That's not me saying that.
That's Jim Vanderhey and Mike Allen, the two guardians of the conventional wisdom in Washington, D.C., the Imperial Capitol, the founders of Politico, the founders of Axios, and the now still the chief editors of Axios.
They're brilliant piece today about the Trump uh presidency.
I got it up on Getter.
It's breathtaking.
Um the fact that Jim Vanderhey says flat out, there has never been more accomplished in any first year of any presidency in the history of the United States of America, including FDR.
Pretty big from uh a liberal progressive like Jim Vanderhey, just flat out.
One of the key architects of that uh dear friend and and and colleague is Dr. Peter Navarro in this amazing book that you have to read because Hakeem Jeffries told you folks yesterday, because they're being forced into a corner.
They got it, they have to say this, they're gonna have to do it.
He said, Hey, look, we're taking notes, and all of you guys are going to prison as soon as we take over the house and then win the White House.
So Peter uh Peter Navarro's book, uh I went to prison, so you don't have to.
Believe me when I say this.
They are coming for you.
Okay, they're using Trump and Navarro and Bannon and uh and others, Alex Jones and others, as just guys getting in the way.
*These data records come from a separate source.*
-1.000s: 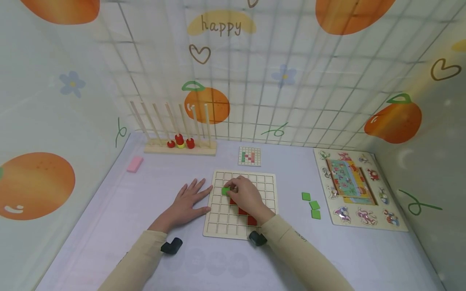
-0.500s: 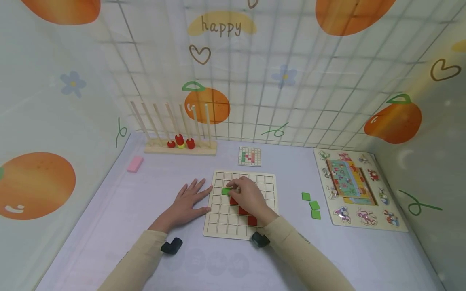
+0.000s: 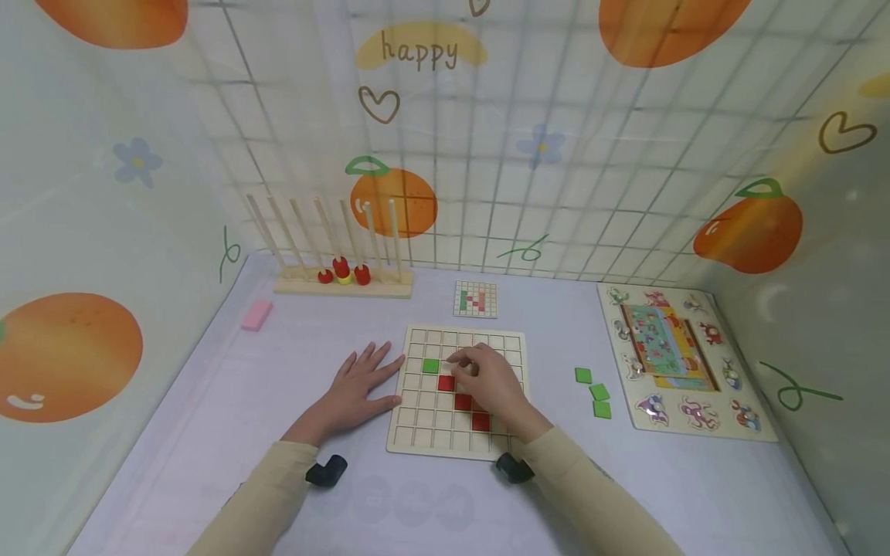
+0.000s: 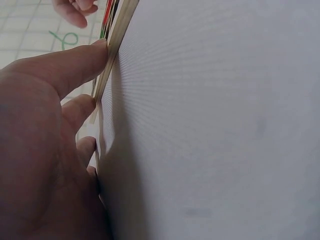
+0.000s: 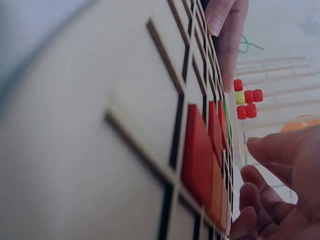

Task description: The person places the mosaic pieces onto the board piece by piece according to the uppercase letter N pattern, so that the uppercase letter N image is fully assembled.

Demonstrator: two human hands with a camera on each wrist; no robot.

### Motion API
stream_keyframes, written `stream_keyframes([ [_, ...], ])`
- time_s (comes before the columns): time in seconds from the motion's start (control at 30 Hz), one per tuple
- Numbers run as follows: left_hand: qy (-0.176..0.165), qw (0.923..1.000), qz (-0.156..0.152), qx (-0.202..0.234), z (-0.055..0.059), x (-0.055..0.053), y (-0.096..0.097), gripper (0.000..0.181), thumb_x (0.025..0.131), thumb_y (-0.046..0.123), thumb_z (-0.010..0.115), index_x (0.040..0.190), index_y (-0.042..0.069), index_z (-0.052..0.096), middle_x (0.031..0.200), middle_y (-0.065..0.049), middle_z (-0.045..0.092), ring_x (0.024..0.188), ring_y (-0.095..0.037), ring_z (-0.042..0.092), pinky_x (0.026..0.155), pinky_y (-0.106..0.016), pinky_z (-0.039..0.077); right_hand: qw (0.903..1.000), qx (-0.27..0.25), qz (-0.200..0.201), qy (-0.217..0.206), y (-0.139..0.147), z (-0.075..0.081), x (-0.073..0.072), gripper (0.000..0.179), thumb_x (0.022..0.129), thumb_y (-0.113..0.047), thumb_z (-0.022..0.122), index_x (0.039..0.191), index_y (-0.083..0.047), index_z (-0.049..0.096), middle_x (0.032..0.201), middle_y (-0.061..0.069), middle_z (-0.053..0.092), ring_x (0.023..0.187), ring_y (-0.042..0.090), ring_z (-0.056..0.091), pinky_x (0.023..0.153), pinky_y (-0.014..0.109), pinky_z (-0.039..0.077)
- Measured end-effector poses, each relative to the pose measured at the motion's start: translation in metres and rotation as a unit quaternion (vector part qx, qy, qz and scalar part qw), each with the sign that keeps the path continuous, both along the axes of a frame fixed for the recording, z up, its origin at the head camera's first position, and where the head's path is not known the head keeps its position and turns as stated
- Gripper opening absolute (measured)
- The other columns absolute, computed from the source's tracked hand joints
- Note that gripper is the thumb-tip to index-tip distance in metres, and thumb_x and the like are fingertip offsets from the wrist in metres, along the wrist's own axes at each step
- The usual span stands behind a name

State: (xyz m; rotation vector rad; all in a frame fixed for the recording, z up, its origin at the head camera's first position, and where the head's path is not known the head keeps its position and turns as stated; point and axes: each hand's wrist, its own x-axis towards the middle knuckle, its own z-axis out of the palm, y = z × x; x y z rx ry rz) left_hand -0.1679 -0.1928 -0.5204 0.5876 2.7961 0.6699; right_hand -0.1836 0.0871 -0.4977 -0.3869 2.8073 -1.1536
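A square wooden grid board (image 3: 424, 440) lies on the table. A green tile (image 3: 431, 366) sits in one of its cells, and red tiles (image 3: 463, 401) run diagonally down to the right from it. Orange tiles (image 5: 216, 195) show beside the red ones in the right wrist view; in the head view the right hand covers that part. My right hand (image 3: 490, 380) is over the board just right of the green tile, its fingers loosely bent and holding nothing. My left hand (image 3: 358, 390) lies flat with spread fingers, its thumb and index fingertips at the board's left edge.
Several loose green tiles (image 3: 599, 392) lie right of the board. Behind it is a small pattern card (image 3: 476, 299). A bead rack with upright rods (image 3: 344, 287) stands at the back left, near a pink block (image 3: 257, 316). A picture puzzle board (image 3: 695, 425) lies far right.
My right hand has come away from the green tile and shifted right, leaving that tile lying in its cell and uncovering more of the red tiles. The left hand stays put.
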Motion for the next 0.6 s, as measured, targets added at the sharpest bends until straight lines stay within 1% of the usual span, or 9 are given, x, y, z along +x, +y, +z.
stream_keyframes([
  [0.07, 0.000, 1.0000, 0.001, 0.000, 0.000, 0.000, 0.000, 0.075, 0.096, 0.054, 0.063, 0.160, 0.028, 0.034, 0.171, -0.005, 0.014, 0.157, -0.032, 0.001, 0.124, -0.056, -0.001, 1.0000, -0.007, -0.006, -0.003, 0.005, 0.001, 0.004, 0.017, 0.096, -0.019, 0.070, 0.111, -0.019, 0.077, 0.090, -0.008, 0.059, 0.076, 0.013, 0.053, 0.064, 0.029, 0.047],
  [0.2, 0.003, 1.0000, 0.001, 0.002, 0.001, 0.001, 0.000, 0.075, 0.096, 0.054, 0.063, 0.160, 0.027, 0.034, 0.170, -0.005, 0.015, 0.157, -0.033, 0.002, 0.124, -0.056, 0.000, 0.9995, -0.016, -0.022, -0.013, 0.015, 0.001, 0.009, 0.016, 0.095, -0.020, 0.072, 0.111, -0.022, 0.077, 0.091, -0.008, 0.059, 0.079, 0.014, 0.054, 0.067, 0.029, 0.049],
  [0.37, 0.005, 1.0000, -0.001, 0.005, 0.001, 0.001, 0.000, 0.075, 0.096, 0.053, 0.063, 0.160, 0.026, 0.035, 0.170, -0.006, 0.016, 0.157, -0.033, 0.003, 0.124, -0.057, 0.000, 0.9986, -0.022, -0.042, -0.021, 0.031, 0.000, 0.013, 0.016, 0.094, -0.019, 0.074, 0.110, -0.020, 0.077, 0.092, -0.008, 0.061, 0.080, 0.014, 0.055, 0.067, 0.029, 0.050],
  [0.6, 0.002, 0.9999, 0.000, 0.012, 0.002, 0.001, 0.000, 0.075, 0.096, 0.053, 0.063, 0.160, 0.027, 0.035, 0.170, -0.005, 0.015, 0.157, -0.032, 0.002, 0.124, -0.056, 0.000, 0.9968, -0.003, -0.071, -0.039, 0.054, 0.001, 0.021, 0.017, 0.095, -0.021, 0.074, 0.111, -0.018, 0.076, 0.092, -0.005, 0.061, 0.081, 0.016, 0.055, 0.066, 0.029, 0.050],
])
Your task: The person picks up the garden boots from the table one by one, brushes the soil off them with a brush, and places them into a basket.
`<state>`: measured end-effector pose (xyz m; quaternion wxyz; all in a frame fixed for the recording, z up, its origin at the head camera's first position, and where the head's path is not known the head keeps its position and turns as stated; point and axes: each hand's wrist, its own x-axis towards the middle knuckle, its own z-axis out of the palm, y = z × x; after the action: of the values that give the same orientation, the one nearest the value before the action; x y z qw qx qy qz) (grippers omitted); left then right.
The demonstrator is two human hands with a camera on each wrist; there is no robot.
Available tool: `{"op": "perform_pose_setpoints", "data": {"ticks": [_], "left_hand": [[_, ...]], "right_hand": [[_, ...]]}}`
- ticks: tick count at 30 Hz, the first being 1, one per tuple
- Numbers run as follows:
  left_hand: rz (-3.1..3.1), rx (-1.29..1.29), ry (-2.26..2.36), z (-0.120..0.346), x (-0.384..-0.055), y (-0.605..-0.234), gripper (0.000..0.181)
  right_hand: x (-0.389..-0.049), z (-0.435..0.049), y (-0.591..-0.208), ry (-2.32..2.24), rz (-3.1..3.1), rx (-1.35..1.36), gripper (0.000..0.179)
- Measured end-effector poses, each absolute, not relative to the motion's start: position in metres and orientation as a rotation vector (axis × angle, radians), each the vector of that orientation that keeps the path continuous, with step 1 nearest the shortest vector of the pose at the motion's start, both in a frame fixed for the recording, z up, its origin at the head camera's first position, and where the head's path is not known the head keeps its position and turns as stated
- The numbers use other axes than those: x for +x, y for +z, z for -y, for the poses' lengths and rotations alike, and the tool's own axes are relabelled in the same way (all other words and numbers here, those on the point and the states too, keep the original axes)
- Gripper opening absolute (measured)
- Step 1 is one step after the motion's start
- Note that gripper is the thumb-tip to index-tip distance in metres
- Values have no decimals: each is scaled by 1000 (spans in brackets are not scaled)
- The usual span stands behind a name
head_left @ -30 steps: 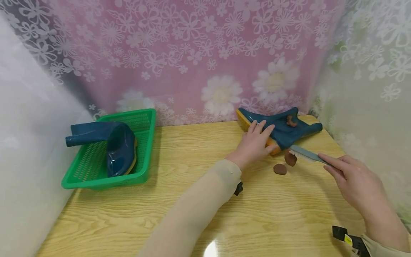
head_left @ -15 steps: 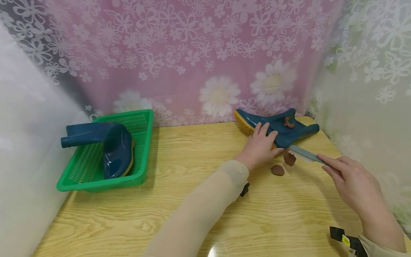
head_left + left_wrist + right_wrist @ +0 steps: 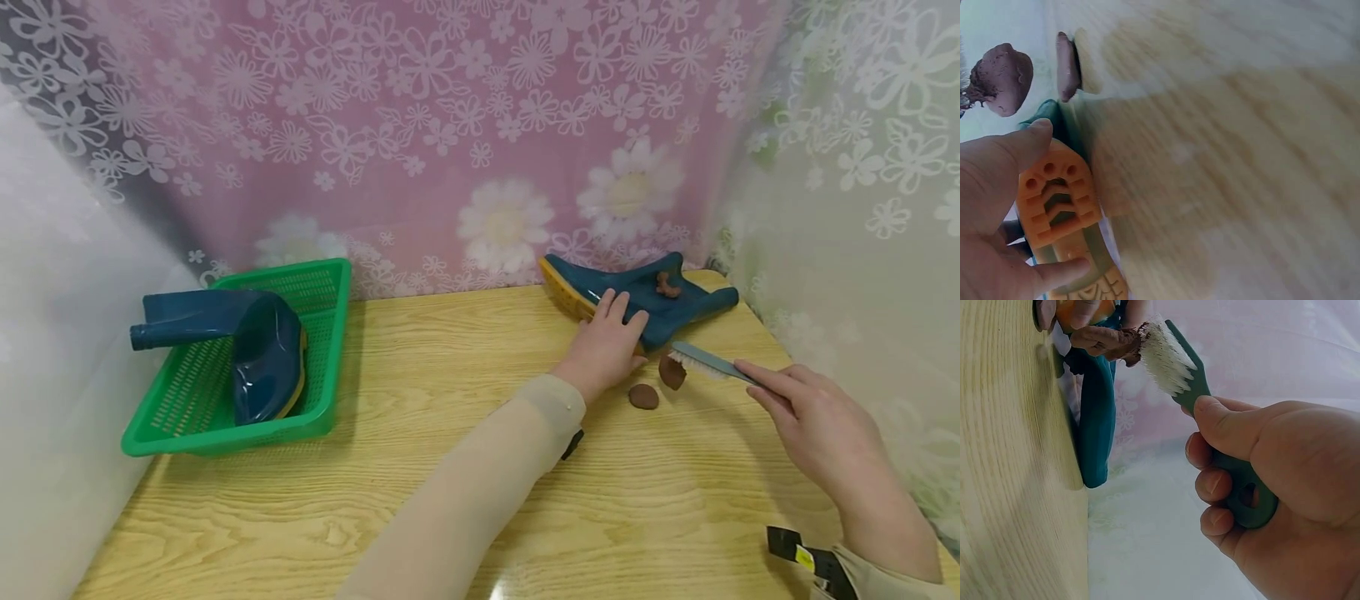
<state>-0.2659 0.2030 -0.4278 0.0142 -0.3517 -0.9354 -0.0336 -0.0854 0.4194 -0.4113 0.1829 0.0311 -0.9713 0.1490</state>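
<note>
A blue rain boot (image 3: 630, 287) with a yellow-orange sole lies on its side at the back right. My left hand (image 3: 600, 350) grips it, its fingers over the upper and its thumb at the heel (image 3: 1060, 187). A grey-green brush (image 3: 716, 364) is held by the handle in my right hand (image 3: 825, 429). Its white bristles (image 3: 1166, 359) touch a brown clay-like lump (image 3: 672, 372) near the heel; the lump seems to cling to them. A flat brown piece (image 3: 643, 397) lies on the table. Another brown clump (image 3: 667, 285) sits on the boot's shaft.
To the left stands a green plastic basket (image 3: 330, 392) with a second blue boot (image 3: 262, 358) in it, its shaft hanging over the rim. Floral curtains hang behind (image 3: 420, 167) and at the right side of the wooden table (image 3: 450, 400).
The whole head view has shifted slightly left. Relative to the boot, my left hand has shifted a little to the right along the sole. The brush stays near the brown lump.
</note>
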Motion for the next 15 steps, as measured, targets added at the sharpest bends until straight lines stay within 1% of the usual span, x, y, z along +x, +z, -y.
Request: {"op": "perform_pose_setpoints", "data": {"ticks": [3,10,15], "left_hand": [[2889,-1115,-64,-202,-266,-428,67],[2782,-1170,20,-202,-267,-434,49],[2715,-1174,-20,-199,-267,-434,43]], "right_hand": [[-85,-421,-411,431,2750,98,40],[-85,-421,-412,456,2751,101,40],[-86,-420,-411,454,2748,108,39]]}}
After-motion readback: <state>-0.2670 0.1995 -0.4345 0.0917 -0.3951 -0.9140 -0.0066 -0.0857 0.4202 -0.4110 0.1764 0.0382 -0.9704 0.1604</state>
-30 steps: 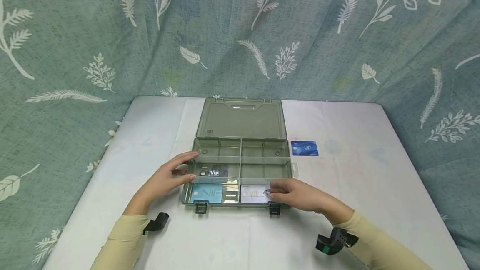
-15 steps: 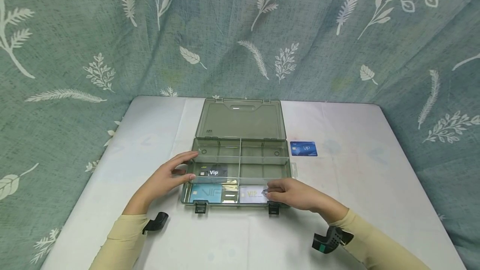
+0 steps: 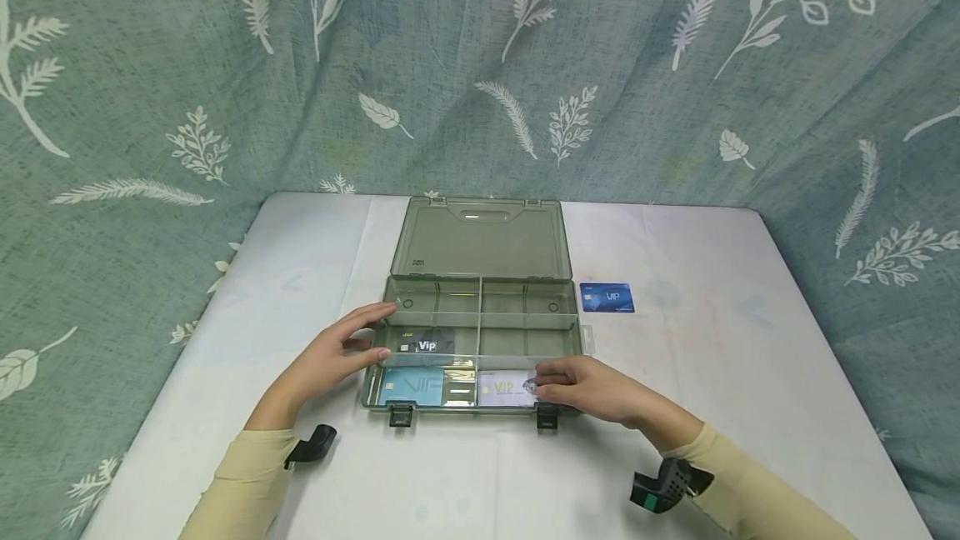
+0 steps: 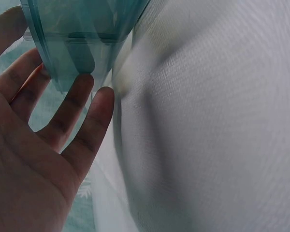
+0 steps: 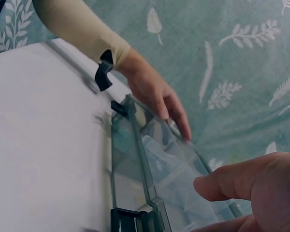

They're coming for you as they came for Charlie Kirk.
Okay.
Peter, I want to start off.
I've I I always wanted to do an hour, and we were gonna do it up live, but uh the assassination of Charlie Kirk, it was uh in remembrance of him.
We decided to delay that.
Um I I want to go, I want to start this off by talking uh when I say one of the most, I think important days in our movement, and one of the blackest moments in American history was your apprehension by the FBI at Reagan Airport.
I want to go through detail, including what happened to our Tabonnie, one of the finest women I I've met.
Um, because you're just not any person.
You have been the architect of President Trump's kind of trade and manufacturing policy.
You were brought into the campaign before he won the primary to actually add some heft and some and some focus and some some detail and some more substrate to President Trump's um economic plan to bring jobs back here to America.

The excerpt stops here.